• [Work instruction]
Which lines in the data below contain the word "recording"? Copy each of them.
=====
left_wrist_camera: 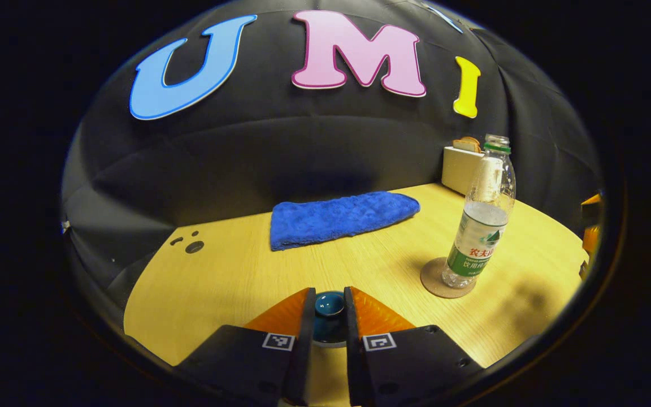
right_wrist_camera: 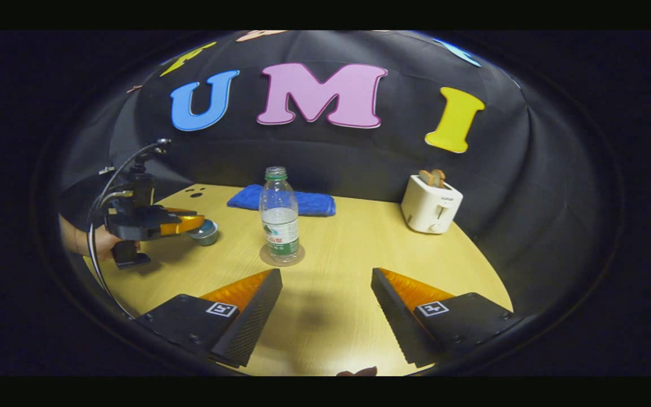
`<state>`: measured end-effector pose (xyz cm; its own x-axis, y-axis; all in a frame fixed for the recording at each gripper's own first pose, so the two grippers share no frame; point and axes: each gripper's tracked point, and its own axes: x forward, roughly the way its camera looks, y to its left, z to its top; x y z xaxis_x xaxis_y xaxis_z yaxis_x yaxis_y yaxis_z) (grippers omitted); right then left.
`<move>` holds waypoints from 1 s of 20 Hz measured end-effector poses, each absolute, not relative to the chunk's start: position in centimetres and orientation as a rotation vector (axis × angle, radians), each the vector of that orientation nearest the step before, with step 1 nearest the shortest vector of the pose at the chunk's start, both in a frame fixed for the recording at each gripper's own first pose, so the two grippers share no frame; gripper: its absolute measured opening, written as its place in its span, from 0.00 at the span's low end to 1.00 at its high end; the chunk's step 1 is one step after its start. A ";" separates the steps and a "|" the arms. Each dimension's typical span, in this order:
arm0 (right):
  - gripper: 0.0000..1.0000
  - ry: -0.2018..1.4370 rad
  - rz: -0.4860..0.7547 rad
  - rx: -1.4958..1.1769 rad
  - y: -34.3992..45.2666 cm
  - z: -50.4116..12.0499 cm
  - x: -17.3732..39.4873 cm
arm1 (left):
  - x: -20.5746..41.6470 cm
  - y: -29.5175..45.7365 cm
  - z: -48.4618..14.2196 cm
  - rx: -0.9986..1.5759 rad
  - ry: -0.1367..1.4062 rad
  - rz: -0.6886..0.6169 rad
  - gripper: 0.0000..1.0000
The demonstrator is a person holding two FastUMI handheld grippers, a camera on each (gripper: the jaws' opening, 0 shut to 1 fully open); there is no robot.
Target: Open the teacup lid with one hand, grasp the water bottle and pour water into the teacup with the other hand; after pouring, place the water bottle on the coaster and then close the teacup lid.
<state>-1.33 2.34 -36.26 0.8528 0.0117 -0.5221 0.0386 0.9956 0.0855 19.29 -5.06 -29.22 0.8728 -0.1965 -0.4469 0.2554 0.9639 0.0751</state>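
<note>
- A pale wooden tabletop (right_wrist_camera: 337, 316) stands in a booth walled with black cloth.
- In the left gripper view, the left hand-held gripper (left_wrist_camera: 329, 308) has its two fingers drawn close on either side of the round dark teal knob of the teacup lid (left_wrist_camera: 329, 304); they appear to touch it, so the lid is clamped between them.
- In the right gripper view, that same gripper (right_wrist_camera: 190, 224) is held by a hand (right_wrist_camera: 96, 244) at the far left, its tips over the small teal teacup (right_wrist_camera: 205, 232) on the tabletop.
- The clear plastic water bottle (right_wrist_camera: 280, 223) with a green label stands upright on the round brown coaster (right_wrist_camera: 282, 257), near the middle of the tabletop and to the right of the teacup; it is partly filled and has no cap.
- The right hand-held gripper (right_wrist_camera: 325, 282) hovers over the near part of the tabletop with its fingers wide apart, holding nothing, well short of the bottle.
- A folded blue cloth (right_wrist_camera: 286, 200) lies at the back, behind the bottle.
- A white toaster (right_wrist_camera: 430, 211) with slices of toast in it stands at the back right.
- Small round holes (left_wrist_camera: 190, 243) show in the tabletop's back left corner.
</note>
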 end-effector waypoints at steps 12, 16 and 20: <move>0.99 0.540 -0.072 0.120 0.6 -35.6 -1.9 | 19.1 -5.5 -29.6 0.123 0.468 -0.257 0.50; 0.99 0.528 -0.063 0.126 1.0 -35.2 -1.8 | 18.1 -4.9 -27.3 0.100 0.421 -0.245 0.64; 0.99 0.516 -0.049 0.115 1.3 -34.5 -1.8 | 15.1 -4.5 -22.6 0.035 0.338 -0.211 0.72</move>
<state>-1.82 1.28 -34.55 0.8688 -0.0176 -0.4948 0.0757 0.9923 0.0976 15.07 -4.51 -22.65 0.9217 -0.1992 -0.3328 0.2107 0.9775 -0.0014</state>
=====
• [Result for this task]
`<state>`: measured end-effector pose (xyz cm; its own x-axis, y-axis; all in a frame fixed for the recording at each gripper's own first pose, so the two grippers share no frame; point and axes: each gripper's tracked point, and its own axes: x forward, roughly the way its camera looks, y to its left, z to its top; x y z xaxis_x xaxis_y xaxis_z yaxis_x yaxis_y yaxis_z) (grippers omitted); right then left.
`<move>` holds waypoints from 1 s of 20 Hz measured end-effector poses, each absolute, not relative to the chunk's start: position in centimetres and orientation as a rotation vector (axis × angle, radians), each the vector of that orientation nearest the step before, with step 1 nearest the shortest vector of the pose at the chunk's start, both in a frame fixed for the recording at each gripper's own first pose, so the two grippers share no frame; gripper: its absolute measured opening, written as its place in its span, from 0.00 at the span's low end to 1.00 at its high end; the chunk's step 1 is one step after its start. A ";" separates the steps and a "|" the arms. Each dimension's typical span, in this order:

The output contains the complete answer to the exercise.